__Instructions for the task__: Go through the data below and retype all of it exactly.

__Given records__:

━━━━━━━━━━━━━━━━━━━━

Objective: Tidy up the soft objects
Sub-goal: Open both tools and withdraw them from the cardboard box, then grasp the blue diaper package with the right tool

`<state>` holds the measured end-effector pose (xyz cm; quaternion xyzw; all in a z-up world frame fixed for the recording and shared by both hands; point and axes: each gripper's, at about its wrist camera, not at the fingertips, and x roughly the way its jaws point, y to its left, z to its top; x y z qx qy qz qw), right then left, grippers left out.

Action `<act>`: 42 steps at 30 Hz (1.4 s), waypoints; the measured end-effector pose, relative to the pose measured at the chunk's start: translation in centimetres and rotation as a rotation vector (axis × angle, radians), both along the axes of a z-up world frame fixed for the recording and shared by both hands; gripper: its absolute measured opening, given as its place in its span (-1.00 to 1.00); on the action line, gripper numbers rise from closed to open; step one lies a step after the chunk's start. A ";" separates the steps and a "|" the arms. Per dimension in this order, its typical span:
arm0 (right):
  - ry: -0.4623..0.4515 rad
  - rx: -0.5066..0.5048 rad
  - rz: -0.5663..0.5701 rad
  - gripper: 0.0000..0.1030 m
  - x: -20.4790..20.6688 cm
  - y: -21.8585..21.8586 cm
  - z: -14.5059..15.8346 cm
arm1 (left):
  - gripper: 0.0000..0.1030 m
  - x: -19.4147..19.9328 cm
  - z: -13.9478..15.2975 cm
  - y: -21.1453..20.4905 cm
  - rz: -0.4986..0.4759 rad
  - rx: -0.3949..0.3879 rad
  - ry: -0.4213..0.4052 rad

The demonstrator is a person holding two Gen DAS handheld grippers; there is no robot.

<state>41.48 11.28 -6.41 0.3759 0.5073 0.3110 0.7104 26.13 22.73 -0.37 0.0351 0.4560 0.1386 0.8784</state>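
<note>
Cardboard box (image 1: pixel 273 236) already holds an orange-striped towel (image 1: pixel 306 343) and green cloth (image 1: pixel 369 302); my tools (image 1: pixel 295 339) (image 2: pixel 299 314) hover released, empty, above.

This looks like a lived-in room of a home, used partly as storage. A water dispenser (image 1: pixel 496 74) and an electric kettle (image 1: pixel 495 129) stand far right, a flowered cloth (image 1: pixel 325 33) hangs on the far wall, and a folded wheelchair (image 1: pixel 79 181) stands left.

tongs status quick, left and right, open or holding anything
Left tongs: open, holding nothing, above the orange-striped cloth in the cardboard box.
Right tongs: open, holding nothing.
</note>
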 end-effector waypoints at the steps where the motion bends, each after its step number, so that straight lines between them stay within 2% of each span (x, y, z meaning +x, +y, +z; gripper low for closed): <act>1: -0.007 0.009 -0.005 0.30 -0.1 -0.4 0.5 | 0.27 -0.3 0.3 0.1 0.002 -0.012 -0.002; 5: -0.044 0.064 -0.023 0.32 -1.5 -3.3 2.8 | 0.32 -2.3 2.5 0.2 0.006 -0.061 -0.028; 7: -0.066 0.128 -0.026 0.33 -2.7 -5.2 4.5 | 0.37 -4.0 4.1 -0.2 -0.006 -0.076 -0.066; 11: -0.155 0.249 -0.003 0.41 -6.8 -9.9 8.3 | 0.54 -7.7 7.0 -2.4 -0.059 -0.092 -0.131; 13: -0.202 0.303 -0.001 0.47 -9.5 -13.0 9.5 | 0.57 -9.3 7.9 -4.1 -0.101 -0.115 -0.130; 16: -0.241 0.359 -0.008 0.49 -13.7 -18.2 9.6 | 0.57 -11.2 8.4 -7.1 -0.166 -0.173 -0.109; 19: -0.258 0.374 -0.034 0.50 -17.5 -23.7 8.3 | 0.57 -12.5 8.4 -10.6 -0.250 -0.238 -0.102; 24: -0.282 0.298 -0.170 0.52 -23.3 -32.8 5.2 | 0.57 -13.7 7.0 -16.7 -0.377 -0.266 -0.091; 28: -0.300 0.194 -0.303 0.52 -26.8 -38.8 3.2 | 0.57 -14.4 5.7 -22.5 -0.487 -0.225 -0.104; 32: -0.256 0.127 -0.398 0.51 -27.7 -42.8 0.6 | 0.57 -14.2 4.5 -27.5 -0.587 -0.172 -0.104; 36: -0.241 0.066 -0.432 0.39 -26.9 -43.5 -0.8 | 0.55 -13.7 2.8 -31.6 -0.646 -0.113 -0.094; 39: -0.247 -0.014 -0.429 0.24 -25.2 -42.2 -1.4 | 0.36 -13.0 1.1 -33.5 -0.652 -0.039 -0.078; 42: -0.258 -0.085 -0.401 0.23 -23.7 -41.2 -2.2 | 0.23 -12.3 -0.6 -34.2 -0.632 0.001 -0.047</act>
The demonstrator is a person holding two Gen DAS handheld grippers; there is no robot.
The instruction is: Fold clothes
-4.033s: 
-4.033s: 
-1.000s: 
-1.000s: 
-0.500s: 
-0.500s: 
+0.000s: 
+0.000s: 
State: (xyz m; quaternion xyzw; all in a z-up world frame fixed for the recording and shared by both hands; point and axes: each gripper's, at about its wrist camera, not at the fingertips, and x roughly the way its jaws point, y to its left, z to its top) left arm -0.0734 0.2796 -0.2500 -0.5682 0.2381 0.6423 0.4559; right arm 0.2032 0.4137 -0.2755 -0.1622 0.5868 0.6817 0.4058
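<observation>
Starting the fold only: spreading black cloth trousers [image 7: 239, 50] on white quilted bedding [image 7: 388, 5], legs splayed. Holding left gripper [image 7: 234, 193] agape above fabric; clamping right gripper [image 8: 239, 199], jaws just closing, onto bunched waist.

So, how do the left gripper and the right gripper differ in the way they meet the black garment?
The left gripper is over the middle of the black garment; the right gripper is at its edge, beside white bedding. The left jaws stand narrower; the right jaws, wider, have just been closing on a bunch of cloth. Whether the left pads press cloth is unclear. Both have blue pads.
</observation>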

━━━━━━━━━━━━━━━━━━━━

__Exercise output__:
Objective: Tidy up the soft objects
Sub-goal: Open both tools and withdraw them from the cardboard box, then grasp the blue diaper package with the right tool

`<state>` holds the measured end-effector pose (xyz cm; quaternion xyzw; all in a z-up world frame fixed for the recording and shared by both hands; point and axes: each gripper's, at about its wrist camera, not at the fingertips, and x roughly the way its jaws point, y to its left, z to its top; x y z qx qy qz qw), right then left, grippers left out.

Action `<act>`: 42 steps at 30 Hz (1.4 s), waypoints; the measured end-effector pose, relative to the pose measured at the chunk's start: translation in centimetres and rotation as a rotation vector (axis × angle, radians), both along the axes of a z-up world frame fixed for the recording and shared by both hands; gripper: its absolute measured opening, given as its place in its span (-1.00 to 1.00); on the action line, gripper numbers rise from closed to open; step one lies a step after the chunk's start. A ";" separates the steps and a "|" the arms. Per dimension in this order, its typical span:
arm0 (right):
  - ry: -0.4623..0.4515 rad
  - rx: -0.5066..0.5048 rad
  - rz: -0.5663..0.5701 rad
  - gripper: 0.0000..0.1030 m
  - x: -20.4790..20.6688 cm
  - y: -21.8585..21.8586 cm
  - z: -14.5059..15.8346 cm
arm1 (left):
  - gripper: 0.0000..0.1030 m
  - x: -19.4147..19.9328 cm
  - z: -13.9478..15.2975 cm
  - y: -21.1453..20.4905 cm
  - rz: -0.4986..0.4759 rad
  - rx: -0.3949..0.3879 rad
  - ry: -0.4213..0.4052 rad

The demonstrator is a person holding two Gen DAS handheld grippers; there is no robot.

<state>41.48 11.28 -6.41 0.3759 0.5073 0.3110 0.7104 26.13 22.73 -0.37 0.0351 0.4560 0.1386 0.8784</state>
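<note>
Cardboard box (image 1: pixel 273 236) already holds an orange-striped towel (image 1: pixel 306 343) and green cloth (image 1: pixel 369 302); my tools (image 1: pixel 295 339) (image 2: pixel 299 314) hover released, empty, above.

This looks like a lived-in room of a home, used partly as storage. A water dispenser (image 1: pixel 496 74) and an electric kettle (image 1: pixel 495 129) stand far right, a flowered cloth (image 1: pixel 325 33) hangs on the far wall, and a folded wheelchair (image 1: pixel 79 181) stands left.

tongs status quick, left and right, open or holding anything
Left tongs: open, holding nothing, above the orange-striped cloth in the cardboard box.
Right tongs: open, holding nothing.
</note>
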 end-effector waypoints at the steps where the motion bends, each after its step number, so that straight lines between them stay within 2% of each span (x, y, z meaning +x, +y, +z; gripper low for closed): <act>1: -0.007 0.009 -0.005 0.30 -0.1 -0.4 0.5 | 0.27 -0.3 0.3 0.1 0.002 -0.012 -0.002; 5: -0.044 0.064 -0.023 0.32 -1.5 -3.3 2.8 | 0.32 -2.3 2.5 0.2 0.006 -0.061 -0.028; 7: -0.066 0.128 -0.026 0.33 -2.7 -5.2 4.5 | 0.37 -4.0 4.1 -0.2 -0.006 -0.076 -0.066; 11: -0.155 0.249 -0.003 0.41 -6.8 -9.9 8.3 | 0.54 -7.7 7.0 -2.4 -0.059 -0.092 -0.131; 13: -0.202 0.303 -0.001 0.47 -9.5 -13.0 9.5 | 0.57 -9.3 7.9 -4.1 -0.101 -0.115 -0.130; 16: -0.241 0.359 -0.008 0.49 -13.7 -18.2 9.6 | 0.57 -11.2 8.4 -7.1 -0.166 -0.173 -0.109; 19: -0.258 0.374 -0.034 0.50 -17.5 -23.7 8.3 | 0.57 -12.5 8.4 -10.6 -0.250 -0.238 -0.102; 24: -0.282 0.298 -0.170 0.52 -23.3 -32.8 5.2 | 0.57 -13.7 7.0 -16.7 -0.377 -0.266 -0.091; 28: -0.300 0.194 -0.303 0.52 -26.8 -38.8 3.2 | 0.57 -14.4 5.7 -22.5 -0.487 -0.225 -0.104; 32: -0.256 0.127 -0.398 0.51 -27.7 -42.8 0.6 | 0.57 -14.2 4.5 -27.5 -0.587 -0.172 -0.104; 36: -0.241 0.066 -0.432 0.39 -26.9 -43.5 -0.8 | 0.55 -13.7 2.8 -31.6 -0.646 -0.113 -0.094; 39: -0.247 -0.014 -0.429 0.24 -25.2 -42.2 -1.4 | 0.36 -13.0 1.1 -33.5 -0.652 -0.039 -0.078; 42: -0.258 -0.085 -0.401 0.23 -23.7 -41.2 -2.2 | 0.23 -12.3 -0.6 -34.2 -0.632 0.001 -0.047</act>
The demonstrator is a person holding two Gen DAS handheld grippers; there is no robot.
The instruction is: Fold clothes
-4.033s: 
-4.033s: 
-1.000s: 
-1.000s: 
-0.500s: 
-0.500s: 
+0.000s: 
+0.000s: 
State: (xyz m; quaternion xyzw; all in a z-up world frame fixed for the recording and shared by both hands; point and axes: each gripper's, at about its wrist camera, not at the fingertips, and x roughly the way its jaws point, y to its left, z to its top) left arm -0.0734 0.2796 -0.2500 -0.5682 0.2381 0.6423 0.4559; right arm 0.2032 0.4137 -0.2755 -0.1622 0.5868 0.6817 0.4058
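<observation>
Starting the fold only: spreading black cloth trousers [image 7: 239, 50] on white quilted bedding [image 7: 388, 5], legs splayed. Holding left gripper [image 7: 234, 193] agape above fabric; clamping right gripper [image 8: 239, 199], jaws just closing, onto bunched waist.

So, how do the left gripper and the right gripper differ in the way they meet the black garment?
The left gripper is over the middle of the black garment; the right gripper is at its edge, beside white bedding. The left jaws stand narrower; the right jaws, wider, have just been closing on a bunch of cloth. Whether the left pads press cloth is unclear. Both have blue pads.
</observation>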

The answer given is complete as it stands.